To RAID or not to RAID | Karl Kaufmann Online

Posted on 2019-02-03

With the expanding options available for cloud data storage, it’s tempting to avoid offline options altogether. While this may be advisable in some cases, there are other factors to consider. These include hosting costs, data access/pricing, security, and data integrity. When all the factors are considered, a Redundant Array of Inexpensive Drives¹ (RAID) may be a viable situation for your use case.

I will preface this by stating that although I have some networking and server configuration experience—I make no claims on being an expert—and wanted a straightforward, reliable solution that would be easy to maintain and service. First and foremost, I'm a designer, and would rather be spending my time building creative solutions to design challenges than maintaining and troubleshooting network equipment. Unless you particularly enjoy networking and device protocols, I would advise taking into account your time investment—and potential frustration—when going the locally-maintained route.

There’s also the existential aspect—part of what spurred me to look at more robust solutions was the complete failure of a local storage volume. This opened 1TB drive shows telltale scoring on the drive platter (the rings seen below the write heads)—and shows no practical method would retrieve some of the data, since the magnetic media was scored off the disk surface. While this was quite annoying and time consuming (hours searching through offline archival backups), it wasn’t catastrophic, but a stark reminder of what can easily happen when data exists without a solid backup contingency. Also, there are services available for device recovery—at a potentially steep cost—but won’t work in all situations, like the drive shown here.
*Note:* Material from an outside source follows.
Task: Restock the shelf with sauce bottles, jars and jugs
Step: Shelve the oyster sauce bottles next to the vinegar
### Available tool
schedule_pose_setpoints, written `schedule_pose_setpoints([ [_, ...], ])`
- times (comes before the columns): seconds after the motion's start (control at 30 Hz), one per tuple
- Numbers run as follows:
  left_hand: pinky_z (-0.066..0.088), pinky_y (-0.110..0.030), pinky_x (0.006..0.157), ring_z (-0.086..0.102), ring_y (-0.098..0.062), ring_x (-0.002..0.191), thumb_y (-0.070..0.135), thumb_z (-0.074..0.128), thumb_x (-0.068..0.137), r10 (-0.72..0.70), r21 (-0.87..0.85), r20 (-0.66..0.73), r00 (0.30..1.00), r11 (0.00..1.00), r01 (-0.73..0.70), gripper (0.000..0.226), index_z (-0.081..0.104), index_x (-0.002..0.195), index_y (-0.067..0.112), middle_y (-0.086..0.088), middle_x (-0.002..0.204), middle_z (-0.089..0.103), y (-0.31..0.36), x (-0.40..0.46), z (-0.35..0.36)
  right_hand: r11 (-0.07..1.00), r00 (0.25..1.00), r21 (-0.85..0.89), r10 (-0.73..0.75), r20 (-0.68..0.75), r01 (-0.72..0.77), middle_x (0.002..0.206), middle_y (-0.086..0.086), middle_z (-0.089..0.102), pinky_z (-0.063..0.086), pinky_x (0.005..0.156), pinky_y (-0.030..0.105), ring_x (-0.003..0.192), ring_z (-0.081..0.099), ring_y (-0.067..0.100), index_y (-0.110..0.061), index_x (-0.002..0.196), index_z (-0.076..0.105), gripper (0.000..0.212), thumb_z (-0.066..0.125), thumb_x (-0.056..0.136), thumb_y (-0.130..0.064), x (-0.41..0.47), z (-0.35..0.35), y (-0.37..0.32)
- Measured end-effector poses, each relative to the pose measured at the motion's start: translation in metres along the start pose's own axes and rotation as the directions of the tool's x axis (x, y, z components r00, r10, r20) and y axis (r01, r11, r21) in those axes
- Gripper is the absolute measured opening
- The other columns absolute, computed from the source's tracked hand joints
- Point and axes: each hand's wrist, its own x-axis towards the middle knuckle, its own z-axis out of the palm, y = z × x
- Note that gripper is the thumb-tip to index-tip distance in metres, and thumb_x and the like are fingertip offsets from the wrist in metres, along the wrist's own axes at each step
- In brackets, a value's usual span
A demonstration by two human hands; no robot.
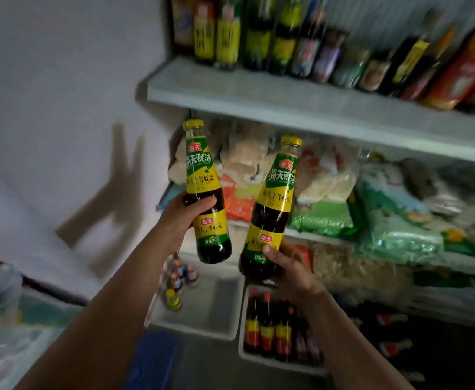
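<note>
Glass: you hold two matching sauce bottles, dark liquid behind yellow-and-green labels, each with a yellow cap and a narrow neck widening to a rounded base.
Left hand: your left hand [187, 205] wraps the middle of the left bottle [206, 198], thumb across the front, at about 10 o'clock from frame centre.
Right hand: your right hand [285, 264] cups the lower body of the right bottle [270, 212], thumb pressed on the bottom label, just right of centre; the bottle leans toward 1 o'clock.
Handling: both look full, so judge them heavy, rigid and breakable; the glossy labels could slip, so grip the waist or belly, not the neck.
Upper shelf: the pale shelf board [259, 94] at 12 o'clock carries a row of standing bottles [228, 38] with similar yellow labels, a likely destination.
Middle shelf: soft plastic bags [394, 220] are piled at 3 o'clock.
Below: a white bin [247, 353] at 6 o'clock holds red-capped bottles [267, 325].
Blur: the shelf contents are smeared, so finer detail is unreadable.
</note>
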Motion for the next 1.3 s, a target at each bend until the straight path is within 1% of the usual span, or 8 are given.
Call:
schedule_pose_setpoints([
  [0.17, 0.051, -0.052, 0.098, 0.069, -0.030, 0.104, 0.034, 0.087, 0.056, 0.159, -0.004, 0.011, 0.987, 0.987, -0.158, 0.073, 0.063, 0.121, 0.012, -0.011, 0.111, 0.072, 0.079, 0.012, 0.038, 0.982, 0.985, -0.089, -0.166, 0.045, 0.169, 0.132, 0.025, 0.061, 0.050, 0.098, 0.061, 0.124, 0.057, 0.045, -0.008, 0.135, 0.058, 0.091, 0.094, 0.060, -0.044, -0.003, -0.005, -0.087],
  [0.3, 0.054, -0.046, 0.092, 0.071, -0.026, 0.099, 0.035, 0.089, 0.050, 0.257, -0.008, -0.007, 0.966, 0.966, -0.257, 0.068, 0.065, 0.112, 0.017, -0.007, 0.107, 0.073, 0.127, 0.022, 0.061, 0.956, 0.962, -0.119, -0.260, 0.079, 0.268, 0.130, 0.026, 0.062, 0.048, 0.100, 0.064, 0.121, 0.059, 0.045, -0.007, 0.135, 0.057, 0.090, 0.093, 0.061, -0.045, 0.002, -0.007, -0.138],
  [0.57, 0.052, -0.050, 0.095, 0.070, -0.023, 0.102, 0.026, 0.094, 0.052, 0.318, -0.118, -0.014, 0.948, 0.941, -0.317, 0.076, 0.058, 0.119, 0.023, -0.003, 0.115, 0.071, 0.185, 0.088, 0.081, 0.903, 0.918, -0.167, -0.389, 0.075, 0.396, 0.130, 0.020, 0.063, 0.047, 0.101, 0.066, 0.119, 0.063, 0.037, -0.013, 0.139, 0.052, 0.059, 0.075, 0.085, -0.023, 0.047, -0.012, -0.189],
  [0.73, 0.051, -0.048, 0.098, 0.068, -0.022, 0.107, 0.032, 0.095, 0.043, 0.328, -0.082, 0.062, 0.943, 0.943, -0.323, 0.085, 0.060, 0.120, 0.023, -0.001, 0.115, 0.071, 0.218, 0.152, 0.087, 0.886, 0.901, -0.175, -0.434, 0.012, 0.430, 0.133, 0.020, 0.061, 0.042, 0.105, 0.068, 0.124, 0.058, 0.042, -0.017, 0.140, 0.052, 0.064, 0.077, 0.082, -0.026, 0.091, -0.013, -0.219],
  [0.9, 0.051, -0.047, 0.099, 0.068, -0.020, 0.104, 0.030, 0.092, 0.039, 0.290, -0.039, 0.078, 0.954, 0.957, -0.288, 0.085, 0.064, 0.118, 0.019, 0.000, 0.111, 0.073, 0.235, 0.219, 0.090, 0.862, 0.874, -0.196, -0.484, -0.048, 0.467, 0.128, 0.019, 0.065, 0.055, 0.094, 0.046, 0.120, 0.061, 0.039, -0.012, 0.138, 0.052, 0.056, 0.072, 0.085, -0.020, 0.131, -0.011, -0.252],
  [1.03, 0.047, -0.051, 0.103, 0.067, -0.021, 0.108, 0.034, 0.093, 0.034, 0.262, -0.008, 0.113, 0.959, 0.965, -0.263, 0.089, 0.066, 0.118, 0.021, 0.002, 0.110, 0.074, 0.233, 0.270, 0.087, 0.863, 0.870, -0.191, -0.487, -0.077, 0.467, 0.131, 0.019, 0.063, 0.046, 0.107, 0.057, 0.123, 0.060, 0.039, -0.011, 0.140, 0.050, 0.058, 0.071, 0.086, -0.019, 0.161, -0.017, -0.262],
  [1.17, 0.042, -0.051, 0.107, 0.061, -0.023, 0.115, 0.018, 0.091, 0.055, 0.239, 0.006, 0.091, 0.967, 0.971, -0.240, 0.065, 0.062, 0.114, 0.024, 0.006, 0.109, 0.069, 0.235, 0.307, 0.087, 0.878, 0.879, -0.168, -0.468, -0.095, 0.449, 0.132, 0.021, 0.063, 0.042, 0.110, 0.060, 0.125, 0.058, 0.040, -0.012, 0.141, 0.051, 0.074, 0.084, 0.078, -0.030, 0.186, -0.024, -0.263],
  [1.3, 0.042, -0.038, 0.098, 0.057, -0.017, 0.110, 0.013, 0.083, 0.074, 0.273, 0.080, 0.096, 0.957, 0.957, -0.280, 0.061, 0.058, 0.129, 0.022, 0.003, 0.122, 0.065, 0.237, 0.329, 0.089, 0.876, 0.875, -0.168, -0.472, -0.110, 0.451, 0.132, 0.021, 0.063, 0.043, 0.109, 0.060, 0.124, 0.059, 0.040, -0.012, 0.141, 0.050, 0.070, 0.082, 0.080, -0.026, 0.206, -0.028, -0.266],
])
This led me to examine my options. Since I do design work spanning multiple media, and need access to large project files (sometimes 1GB+) on a quick and regular basis, as well as a file structure that allowed fast scanning and retrieval, I knew that most basic tier services wouldn’t fit the bill. Doing a rough estimate on costs, it led me to consider pricing of online data storage vs. local. To further narrow down the comparison, I estimated 4TB as a reasonable size to see me through the foreseeable future.

Below are cost structures from major cloud storage providers, as well as some local NAS (Network Attached Storage) options. Granted, determining pricing is a convoluted process, and it’s possible that better options from the listed providers exist. Your use case may warrant a different path than mine—which was a decently-sized locally available storage. In the interest of simplicity, I looked for straightforward comparisons, and put this together (prices listed at date of article posting):

Cloud Storage—4TB Annual Pricing

Provider	Costs
Amazon S3	$1130
Box Drive	*$540
Dropbox	$720
Google Cloud Storage	*$983
Microsoft Azure Files	$2950
*Data transfer charges may apply

NAS Devices—Purchase Costs

Device	*Cost
Drobo 5N2 5-Bay Standard Edition	$940
QNAP TS-453Be-2G-US 4-Bay	$910
Synology DS418+ 4-Bay	$820
Synology DS918+ 4-Bay	$1,000
*Cost is device + 3 drives

Note: Pricing is based with 3 4TB Seagate ST4000NM0035 Enterprise HDDs (Hard Disk Drives). Three drives were chosen since this is the minimum for RAID 5 (and comparable hybrid/custom solutions), where failure of one drive still allows data access, as well as rebuilding when a replacement is added, without service interruption. All prices are from Amazon.com as of publication date. As with cloud storage, there are myriad options. Based on recommendations, I used decently-reviewed enterprise-class drives to account for reliability and integrity. Some setups will allow (or ship) for desktop-class drives, which aren’t rated for the continuous uptime of a NAS (and not recommended by most hardware vendors). This may work in your situation, but it’s wise to consider the tradeoffs in reliability. Also, per online discussions on Reddit, and elsewhere, there is the roll-your-own route using open source software as well as custom-source hardware, which allows customizable solutions, but no dedicated support. Not included in the costs are hubs/routers. For my use case, this was a nominal addition, described below.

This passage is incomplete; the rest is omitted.